→ Stored data:
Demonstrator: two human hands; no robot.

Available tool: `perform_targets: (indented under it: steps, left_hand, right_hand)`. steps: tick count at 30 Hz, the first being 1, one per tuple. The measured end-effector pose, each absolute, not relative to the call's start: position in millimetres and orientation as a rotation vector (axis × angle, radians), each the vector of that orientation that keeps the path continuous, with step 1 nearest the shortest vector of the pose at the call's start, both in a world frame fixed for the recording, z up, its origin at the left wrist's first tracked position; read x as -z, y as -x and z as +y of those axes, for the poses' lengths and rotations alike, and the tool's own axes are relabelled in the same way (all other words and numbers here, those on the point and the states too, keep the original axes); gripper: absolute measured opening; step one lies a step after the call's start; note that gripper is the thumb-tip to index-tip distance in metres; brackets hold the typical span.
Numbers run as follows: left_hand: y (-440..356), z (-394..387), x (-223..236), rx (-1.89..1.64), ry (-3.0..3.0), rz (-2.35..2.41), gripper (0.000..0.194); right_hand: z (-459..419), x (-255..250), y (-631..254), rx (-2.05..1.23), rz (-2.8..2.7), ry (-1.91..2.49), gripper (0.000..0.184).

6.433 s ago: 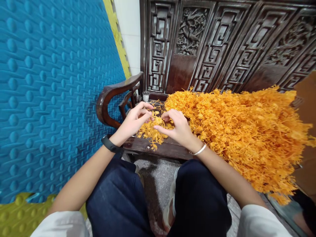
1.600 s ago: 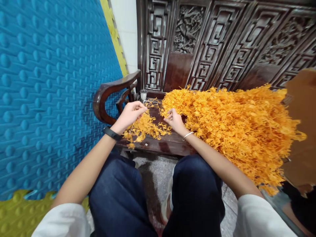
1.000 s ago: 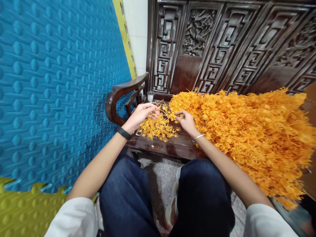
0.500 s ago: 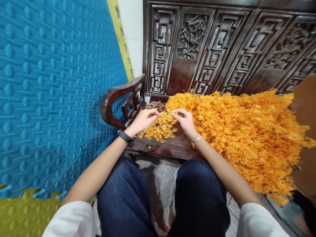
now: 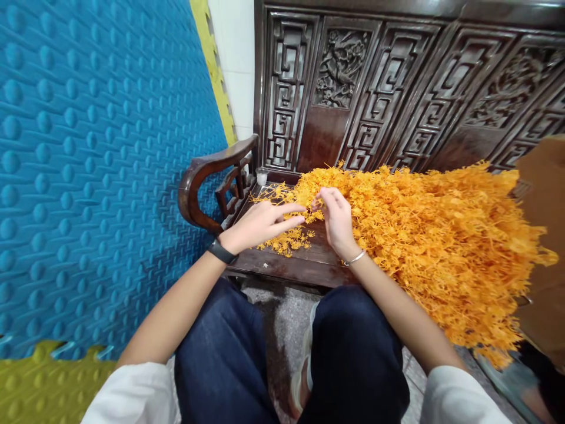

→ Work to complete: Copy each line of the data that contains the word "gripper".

→ Task output:
Available tool: `perform_targets: (indented under it: steps, left_hand, right_hand)`. steps: tick count at 30 Hz, the first being 1, one per tuple. The measured end-effector pose, each absolute, not relative to the call's start: position in millimetres and orientation as a rotation vector (axis × angle, radians), each the vector of that orientation that keeps the path continuous, with step 1 nearest the shortest vector of the pose at the call's start, both in a world frame fixed for the recording, z up, its origin at the left wrist's first tracked position; read x as -z, y as -x and z as +y of those axes, for the poses' lengths and rotations alike, and the tool's own axes are relabelled in the same way (all other words and numbers here, those on the point and the states too, keep the original axes); gripper: absolute measured opening; step one lies a step after the call's start; note that gripper is the thumb-tip to index-tip distance in metres; brackets hold the typical span.
Numbers run as follows: left_hand: y (-440..356), z (-394..387), x (-223..236), rx (-1.89..1.64), ry (-3.0..3.0), rz (-2.35..2.41), gripper (0.000..0.194); right_hand: z (-459..419), x (-255..250), y (-631..254), rx (-2.05..1.23), rz (-2.8..2.7), ry (-1.91..2.49), gripper (0.000..0.184).

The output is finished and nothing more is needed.